== Activity ==
Extract every record, keeping each one exactly as it is.
►
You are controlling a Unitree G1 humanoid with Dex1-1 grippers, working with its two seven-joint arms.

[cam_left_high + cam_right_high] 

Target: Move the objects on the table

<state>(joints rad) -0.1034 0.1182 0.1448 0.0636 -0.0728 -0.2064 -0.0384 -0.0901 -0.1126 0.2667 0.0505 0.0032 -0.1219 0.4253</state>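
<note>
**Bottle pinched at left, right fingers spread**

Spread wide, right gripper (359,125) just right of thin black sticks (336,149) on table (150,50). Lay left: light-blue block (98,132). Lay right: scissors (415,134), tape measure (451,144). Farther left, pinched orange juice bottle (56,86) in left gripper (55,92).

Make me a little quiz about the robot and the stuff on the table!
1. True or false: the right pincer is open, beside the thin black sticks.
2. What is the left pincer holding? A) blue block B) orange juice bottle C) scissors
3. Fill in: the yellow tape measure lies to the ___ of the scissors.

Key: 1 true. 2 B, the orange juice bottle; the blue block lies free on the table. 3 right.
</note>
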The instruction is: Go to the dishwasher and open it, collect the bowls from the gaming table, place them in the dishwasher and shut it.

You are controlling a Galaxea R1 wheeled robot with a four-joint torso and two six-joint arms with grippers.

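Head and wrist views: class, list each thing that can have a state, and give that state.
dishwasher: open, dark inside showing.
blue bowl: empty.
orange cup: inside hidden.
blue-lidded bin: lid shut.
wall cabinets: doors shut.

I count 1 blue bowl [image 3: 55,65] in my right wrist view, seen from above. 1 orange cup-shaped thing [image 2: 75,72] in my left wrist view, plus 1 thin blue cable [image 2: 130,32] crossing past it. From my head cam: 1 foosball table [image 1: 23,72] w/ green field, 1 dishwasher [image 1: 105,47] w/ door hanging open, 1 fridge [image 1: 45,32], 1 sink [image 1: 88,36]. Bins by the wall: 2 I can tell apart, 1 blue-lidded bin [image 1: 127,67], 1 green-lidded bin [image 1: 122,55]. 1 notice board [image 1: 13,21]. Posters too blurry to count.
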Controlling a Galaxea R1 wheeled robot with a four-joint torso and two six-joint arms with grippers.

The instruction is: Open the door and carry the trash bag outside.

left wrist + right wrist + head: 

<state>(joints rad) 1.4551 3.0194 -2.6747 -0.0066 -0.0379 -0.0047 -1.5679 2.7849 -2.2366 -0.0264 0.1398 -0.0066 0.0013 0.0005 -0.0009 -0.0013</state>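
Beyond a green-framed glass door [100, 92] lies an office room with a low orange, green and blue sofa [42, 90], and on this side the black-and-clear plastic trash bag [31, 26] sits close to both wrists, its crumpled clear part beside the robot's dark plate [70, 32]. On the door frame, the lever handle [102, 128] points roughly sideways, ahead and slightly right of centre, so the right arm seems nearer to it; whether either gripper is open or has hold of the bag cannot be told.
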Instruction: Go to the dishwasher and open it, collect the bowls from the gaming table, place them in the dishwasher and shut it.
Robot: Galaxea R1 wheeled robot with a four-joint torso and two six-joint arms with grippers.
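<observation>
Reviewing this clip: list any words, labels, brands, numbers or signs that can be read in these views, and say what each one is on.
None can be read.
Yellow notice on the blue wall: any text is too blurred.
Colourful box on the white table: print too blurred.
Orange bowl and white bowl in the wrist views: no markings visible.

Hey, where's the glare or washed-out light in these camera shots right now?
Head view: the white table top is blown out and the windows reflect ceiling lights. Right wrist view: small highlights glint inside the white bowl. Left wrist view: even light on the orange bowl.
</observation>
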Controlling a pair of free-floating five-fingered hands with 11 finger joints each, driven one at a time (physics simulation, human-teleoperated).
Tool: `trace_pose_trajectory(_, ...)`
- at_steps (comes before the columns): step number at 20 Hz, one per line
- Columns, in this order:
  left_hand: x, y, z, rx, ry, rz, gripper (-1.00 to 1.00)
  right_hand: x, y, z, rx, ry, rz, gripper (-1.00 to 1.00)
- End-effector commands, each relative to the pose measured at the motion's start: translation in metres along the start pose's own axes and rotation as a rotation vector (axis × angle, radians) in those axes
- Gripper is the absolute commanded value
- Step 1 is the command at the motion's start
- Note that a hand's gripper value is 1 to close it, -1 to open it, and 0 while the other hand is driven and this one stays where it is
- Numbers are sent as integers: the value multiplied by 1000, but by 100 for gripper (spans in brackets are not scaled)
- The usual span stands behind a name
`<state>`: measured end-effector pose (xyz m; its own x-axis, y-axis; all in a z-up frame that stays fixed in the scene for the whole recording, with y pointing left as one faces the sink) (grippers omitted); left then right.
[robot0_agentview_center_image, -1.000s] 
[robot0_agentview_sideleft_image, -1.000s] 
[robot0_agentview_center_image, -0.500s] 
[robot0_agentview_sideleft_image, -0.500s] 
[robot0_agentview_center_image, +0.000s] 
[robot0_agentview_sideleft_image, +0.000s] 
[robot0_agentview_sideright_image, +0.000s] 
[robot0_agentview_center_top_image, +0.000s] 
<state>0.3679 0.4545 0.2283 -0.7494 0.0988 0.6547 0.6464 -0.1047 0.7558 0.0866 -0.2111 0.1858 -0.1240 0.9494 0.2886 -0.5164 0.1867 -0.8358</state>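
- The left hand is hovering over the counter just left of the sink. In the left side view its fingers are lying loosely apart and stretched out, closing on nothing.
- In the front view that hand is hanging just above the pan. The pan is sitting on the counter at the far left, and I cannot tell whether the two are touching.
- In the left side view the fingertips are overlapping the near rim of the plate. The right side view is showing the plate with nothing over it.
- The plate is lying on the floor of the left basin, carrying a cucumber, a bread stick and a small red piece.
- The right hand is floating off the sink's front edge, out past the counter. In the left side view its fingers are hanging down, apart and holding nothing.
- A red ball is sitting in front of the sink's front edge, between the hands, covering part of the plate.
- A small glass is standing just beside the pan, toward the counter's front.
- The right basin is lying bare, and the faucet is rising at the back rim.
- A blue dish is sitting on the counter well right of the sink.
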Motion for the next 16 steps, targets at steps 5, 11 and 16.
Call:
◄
== Exercise response ==
You are controlling a Unitree G1 humanoid with Dex1-1 grippers, working with its two seven-joint arms.

[cam_left_high + cam_right_high] 

Target: Move the objects on the table

<state>(joints rad) -0.1034 0.1182 0.1448 0.0636 -0.0728 -0.2064 -0.0384 -0.0901 -0.1126 0.2667 0.0505 0.0032 -0.1219 0.4253</state>
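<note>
**Bottle pinched at left, right fingers spread**

Spread wide, right gripper (359,125) just right of thin black sticks (336,149) on table (150,50). Lay left: light-blue block (98,132). Lay right: scissors (415,134), tape measure (451,144). Farther left, pinched orange juice bottle (56,86) in left gripper (55,92).

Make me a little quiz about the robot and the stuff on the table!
1. True or false: the right pincer is open, beside the thin black sticks.
2. What is the left pincer holding? A) blue block B) orange juice bottle C) scissors
3. Fill in: the yellow tape measure lies to the ___ of the scissors.

Key: 1 true. 2 B, the orange juice bottle; the blue block lies free on the table. 3 right.
</note>
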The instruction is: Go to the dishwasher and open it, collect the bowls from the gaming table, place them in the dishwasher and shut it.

You are controlling a Galaxea R1 wheeled robot with a four-joint torso and two six-joint arms with grippers.

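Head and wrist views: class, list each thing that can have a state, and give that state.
dishwasher: open, dark inside showing.
blue bowl: empty.
orange cup: inside hidden.
blue-lidded bin: lid shut.
wall cabinets: doors shut.

I count 1 blue bowl [image 3: 55,65] in my right wrist view, seen from above. 1 orange cup-shaped thing [image 2: 75,72] in my left wrist view, plus 1 thin blue cable [image 2: 130,32] crossing past it. From my head cam: 1 foosball table [image 1: 23,72] w/ green field, 1 dishwasher [image 1: 105,47] w/ door hanging open, 1 fridge [image 1: 45,32], 1 sink [image 1: 88,36]. Bins by the wall: 2 I can tell apart, 1 blue-lidded bin [image 1: 127,67], 1 green-lidded bin [image 1: 122,55]. 1 notice board [image 1: 13,21]. Posters too blurry to count.
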Controlling a Galaxea R1 wheeled robot with a four-joint torso and two six-joint arms with grippers.

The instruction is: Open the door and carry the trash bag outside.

left wrist + right wrist + head: 

<state>(joints rad) 1.4551 3.0194 -2.6747 -0.0066 -0.0379 -0.0047 -1.5679 2.7849 -2.2366 -0.0264 0.1398 -0.0066 0.0013 0.0005 -0.0009 -0.0013</state>
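Beyond a green-framed glass door [100, 92] lies an office room with a low orange, green and blue sofa [42, 90], and on this side the black-and-clear plastic trash bag [31, 26] sits close to both wrists, its crumpled clear part beside the robot's dark plate [70, 32]. On the door frame, the lever handle [102, 128] points roughly sideways, ahead and slightly right of centre, so the right arm seems nearer to it; whether either gripper is open or has hold of the bag cannot be told.
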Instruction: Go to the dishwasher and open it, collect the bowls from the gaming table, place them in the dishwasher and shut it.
Robot: Galaxea R1 wheeled robot with a four-joint torso and two six-joint arms with grippers.
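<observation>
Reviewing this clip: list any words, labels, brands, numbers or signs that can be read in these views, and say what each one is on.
None can be read.
Yellow notice on the blue wall: any text is too blurred.
Colourful box on the white table: print too blurred.
Orange bowl and white bowl in the wrist views: no markings visible.

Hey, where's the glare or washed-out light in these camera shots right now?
Head view: the white table top is blown out and the windows reflect ceiling lights. Right wrist view: small highlights glint inside the white bowl. Left wrist view: even light on the orange bowl.
</observation>
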Controlling a pair of free-floating five-fingered hands with 11 finger joints each, driven one at a time (physics simulation, human-teleoperated).
Tool: `trace_pose_trajectory(_, ...)`
- at_steps (comes before the columns): step number at 20 Hz, one per line
- Columns, in this order:
  left_hand: x, y, z, rx, ry, rz, gripper (-1.00 to 1.00)
  right_hand: x, y, z, rx, ry, rz, gripper (-1.00 to 1.00)
- End-effector commands, each relative to the pose measured at the motion's start: translation in metres along the start pose's own axes and rotation as a rotation vector (axis × angle, radians) in those axes
- Gripper is the absolute commanded value
- Step 1 is the command at the motion's start
- Note that a hand's gripper value is 1 to close it, -1 to open it, and 0 while the other hand is driven and this one stays where it is
- Numbers are sent as integers: the value multiplied by 1000, but by 100 for gripper (spans in brackets are not scaled)
- The usual span stands behind a name
`<state>`: measured end-effector pose (xyz m; its own x-axis, y-axis; all in a z-up frame that stays fixed in the scene for the whole recording, with y pointing left as one faces the sink) (grippers omitted); left then right.
[robot0_agentview_center_image, -1.000s] 
[robot0_agentview_sideleft_image, -1.000s] 
[robot0_agentview_center_image, -0.500s] 
[robot0_agentview_sideleft_image, -0.500s] 
[robot0_agentview_center_image, +0.000s] 
[robot0_agentview_sideleft_image, +0.000s] 
[robot0_agentview_sideright_image, +0.000s] 
[robot0_agentview_center_top_image, +0.000s] 
<state>0.3679 0.4545 0.2283 -0.7494 0.0988 0.6547 0.6464 -0.1047 0.7558 0.0866 -0.2111 0.1858 -0.1240 0.9494 0.2886 -0.5164 0.1867 -0.8358</state>
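- The left hand is hovering over the counter just left of the sink. In the left side view its fingers are lying loosely apart and stretched out, closing on nothing.
- In the front view that hand is hanging just above the pan. The pan is sitting on the counter at the far left, and I cannot tell whether the two are touching.
- In the left side view the fingertips are overlapping the near rim of the plate. The right side view is showing the plate with nothing over it.
- The plate is lying on the floor of the left basin, carrying a cucumber, a bread stick and a small red piece.
- The right hand is floating off the sink's front edge, out past the counter. In the left side view its fingers are hanging down, apart and holding nothing.
- A red ball is sitting in front of the sink's front edge, between the hands, covering part of the plate.
- A small glass is standing just beside the pan, toward the counter's front.
- The right basin is lying bare, and the faucet is rising at the back rim.
- A blue dish is sitting on the counter well right of the sink.
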Motion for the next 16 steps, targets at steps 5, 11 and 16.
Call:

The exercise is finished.